It's a wrap! Stainless steel gallery shines a light
The Len Lye Centre's iconic stainless steel facade in New Plymouth, New Zealand, as featured in the last issue of Stainless NZ, published by the New Zealand Stainless Steel Development Association (NZSSDA). Photos courtesy of Steel & Tube Stainless.
Waving to the world
The Len Lye Centre will be the permanent home for the works of Len Lye, a visionary New Zealander sculptor, kinetic artist and filmmaker. In his hay-day, Lye was as famous in New York as he was in New Zealand, and for that reason alone the new centre and its dramatic 14m high waving mirror-like facade will receive broad international attention. It will operate as a combined art museum with the Govett-Brewster Art Gallery, which is being earthquaked strengthened and refurbished.
There were many New Zealand and local New Plymouth companies involved in what was to be something of a controversial project - largely due to cost. Over two million of the 11.5 million dollar budget for the centre went on its stainless steel face. While this was a lot of money for a facade, it will not only stand the test of time, it will be a calling card for New Zealand's ingenuity, design and manufacturing competence in stainless steel.
Let there be light
Stainless steel was appropriate to the centre for several reasons: first, many of Len Lye's giant kinetic sculptures were made in stainless steel; second, it is highly dramatic in its own right; and third, the undulating surface bounces light through a new urban square, lightening up darker spaces - a bit like a horizontal periscope.
The architects on the project, Pattersons, worked closely with local New Plymouth stainless steel fabricators, Rivet, to work out the best way to fabricate and connect the panels to create a seamless facade. While CAD drawings paved the way, the architects and the fabricators made a series of physical models to work out the geometry of the facade.
The design achieves a seamless effect, slotting into place a bit like a giant Meccano set on site. Essentially the stainless steel hangs over the sculpted concrete columns behind. A channel in the stainless steel sheeting fits into the concrete using a pin arrangement that fits through to slots on both sides of the channel - so the panel comes along and just drops onto the pin. The intricate fixing design allows for movement of heating or cooling during that day.
A big ask
With over 540 sheets fitting together onto concrete to form the facade and weighing in at 32 tonnes, the supply of the alloy was a big ask of local supplier Steel & Tube Stainless. Product Manager at Architectural Stainless, part of Steel and Tube Stainless, David van Beusekom explains what was involved.

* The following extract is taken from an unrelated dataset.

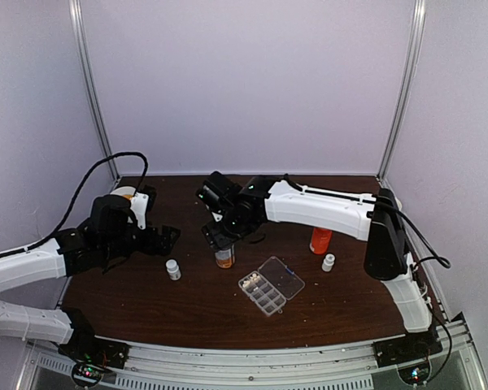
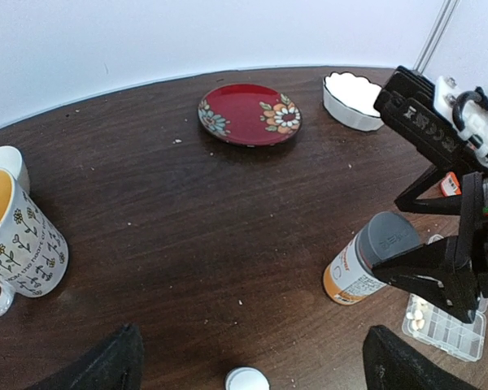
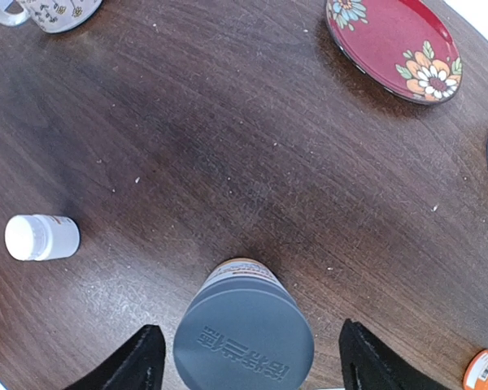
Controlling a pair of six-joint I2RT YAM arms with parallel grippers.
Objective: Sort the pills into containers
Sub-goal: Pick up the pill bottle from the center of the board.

"One of the most challenging aspects was sourcing the oversize mirror stainless sheet in the bright annealed finish required. In the early days of the design, we worked closely with Rivert as alternative finishes and grades were considered. The requirements were often outside the scope of what could be manufactured on the international market and a world-wide hunt was on - we collaborated with suppliers in the UK, Japan and Taiwan, often pushing them to the limits of their capability to ensure we could guarantee supply.
"With S&T facilities in main centres all around New Zealand it meant we were able to store the product at our New Plymouth branch, ensuring only on move per shipment. That way we could deliver individual ton packs to Rivet as the fabrication process unfolded."
316 - always the hero
"The stainless steel used was 316L BA, with a no. 8 finish. This was covered in two layers of PVC, which is unusual. We wanted double the amount
of protection, as this plastic sheeting was left on until the end of project when it is peeled off.
"The stainless steel started off as a flat sheet, and then we send it down to the laser cutter, and cut in slots as part of the hanging system for the whole building. Next we put it into our formers to create the curves that the architects were looking for."
Stainless steel - making memories
The Len Lye Centre will create powerful and memorable experiences for local and international visitors alike - generated by the art and ideas of Len Lye and of course by its spectacular exterior.